This chapter focuses on the pathogenesis, diagnosis, and management of central nervous system (CNS) toxoplasmosis. The latest epidemiological trends are discussed, and special attention is given to recently developed diagnostic modalities including laboratory techniques and newer neuroimaging modalities. The lesions associated with toxoplasmosis vary in size, characteristics, and location. Typical lesions of toxoplasmosis are characterized histopathologically by three zones. In patients with AIDS, toxoplasmosis is almost always due to reactivation of previously acquired infection. Manifestations of toxoplasmosis in the AIDS population are primarily those of CNS dysfunction and usually reflect the multiple abscesses that are present. Given the high seroprevalence of toxoplasmosis, positive serology is not helpful in distinguishing reactivation from quiescent infection and is not very useful in ruling in active Toxoplasma infection.
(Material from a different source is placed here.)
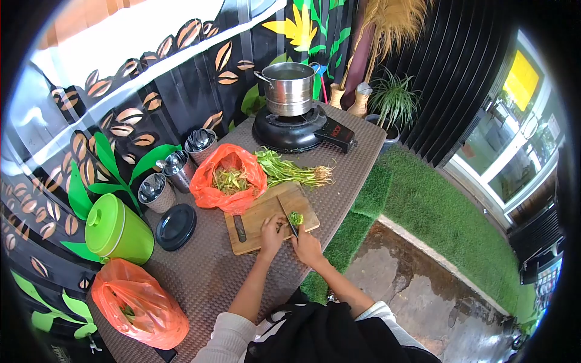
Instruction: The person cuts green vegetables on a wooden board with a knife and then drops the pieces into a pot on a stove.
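Observation:
My right hand (307,247) is closed round the handle of a knife (285,209), whose blade points away from me over the wooden cutting board (259,212). A small heap of chopped greens (295,218) lies on the board along the right side of the blade. Left of the knife, my left hand (273,235) rests at the board with its fingers bent and drawn together; whatever they pinch is hidden. Behind the board, a bunch of leafy greens with roots (296,172) lies beside an open orange plastic bag (248,158) with cut stems inside.
A steel pot (289,91) stands on a black portable stove (284,134) at the far end. Along the wall are several cutlery holders (158,196), a black lid (176,227) and a green canister (124,227). Another orange bag (142,305) sits near left. Grass (436,187) lies beyond the table's right edge.

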`<state>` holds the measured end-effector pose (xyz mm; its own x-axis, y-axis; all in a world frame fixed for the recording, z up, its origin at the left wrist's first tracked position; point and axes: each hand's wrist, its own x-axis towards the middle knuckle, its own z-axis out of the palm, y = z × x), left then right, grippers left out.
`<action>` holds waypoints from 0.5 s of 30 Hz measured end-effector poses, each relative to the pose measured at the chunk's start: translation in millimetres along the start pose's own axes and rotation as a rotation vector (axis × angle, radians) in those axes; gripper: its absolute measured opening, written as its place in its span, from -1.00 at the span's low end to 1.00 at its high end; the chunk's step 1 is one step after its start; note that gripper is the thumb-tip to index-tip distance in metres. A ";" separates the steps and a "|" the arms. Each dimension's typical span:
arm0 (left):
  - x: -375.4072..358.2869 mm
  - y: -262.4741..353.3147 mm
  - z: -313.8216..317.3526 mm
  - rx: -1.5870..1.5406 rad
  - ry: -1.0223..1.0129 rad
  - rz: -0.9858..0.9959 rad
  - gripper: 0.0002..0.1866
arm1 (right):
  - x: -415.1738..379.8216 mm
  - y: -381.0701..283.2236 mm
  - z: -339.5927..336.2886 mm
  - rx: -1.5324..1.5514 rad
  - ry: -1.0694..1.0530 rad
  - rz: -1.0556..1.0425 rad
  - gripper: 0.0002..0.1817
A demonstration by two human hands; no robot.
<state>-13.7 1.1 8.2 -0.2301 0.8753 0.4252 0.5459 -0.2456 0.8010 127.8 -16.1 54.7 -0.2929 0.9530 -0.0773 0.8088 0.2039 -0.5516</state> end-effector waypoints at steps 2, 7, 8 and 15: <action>2.6 1.5 2.9 0.009 -0.004 -0.040 -0.76 | -2.7 3.6 1.5 0.018 0.012 0.016 -0.60; 1.8 1.6 6.0 0.024 0.034 -0.097 -0.74 | -0.2 8.6 -2.3 -0.035 -0.042 0.027 -0.60; 1.2 2.0 7.0 0.029 0.059 -0.094 -0.75 | 0.3 7.3 -5.3 -0.035 -0.044 0.027 -0.60; -1.1 3.9 8.2 0.023 0.098 -0.134 -0.75 | -18.3 -15.4 -9.3 -0.131 -0.115 0.086 -0.64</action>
<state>-4.7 2.7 7.4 -0.3788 0.8546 0.3553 0.5232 -0.1189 0.8438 125.4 -34.6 72.4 -0.2703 0.9379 -0.2174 0.8905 0.1577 -0.4268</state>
The locations of lesions adjacent to cerebrospinal fluid (CSF) pathways, e.g., periventricular as well as subependymal spread or ventricular encasement, are characteristic of primary CNS lymphoma (PCNSL), rather than toxoplasmosis. Thallium-201 single photon emission computed tomography (Tl-SPECT), fluorodeoxyglucose positron emission tomography (FDG-PET), and magnetic resonance spectroscopy have all been studied as methods to differentiate PCNSL from other causes of focal brain lesions, specifically toxoplasmosis. For patients who have not received HAART, primary prophylaxis and maintenance therapy need to be continued indefinitely due to the high risk of acute toxoplasmic encephalitis (TE) and relapse of TE, respectively.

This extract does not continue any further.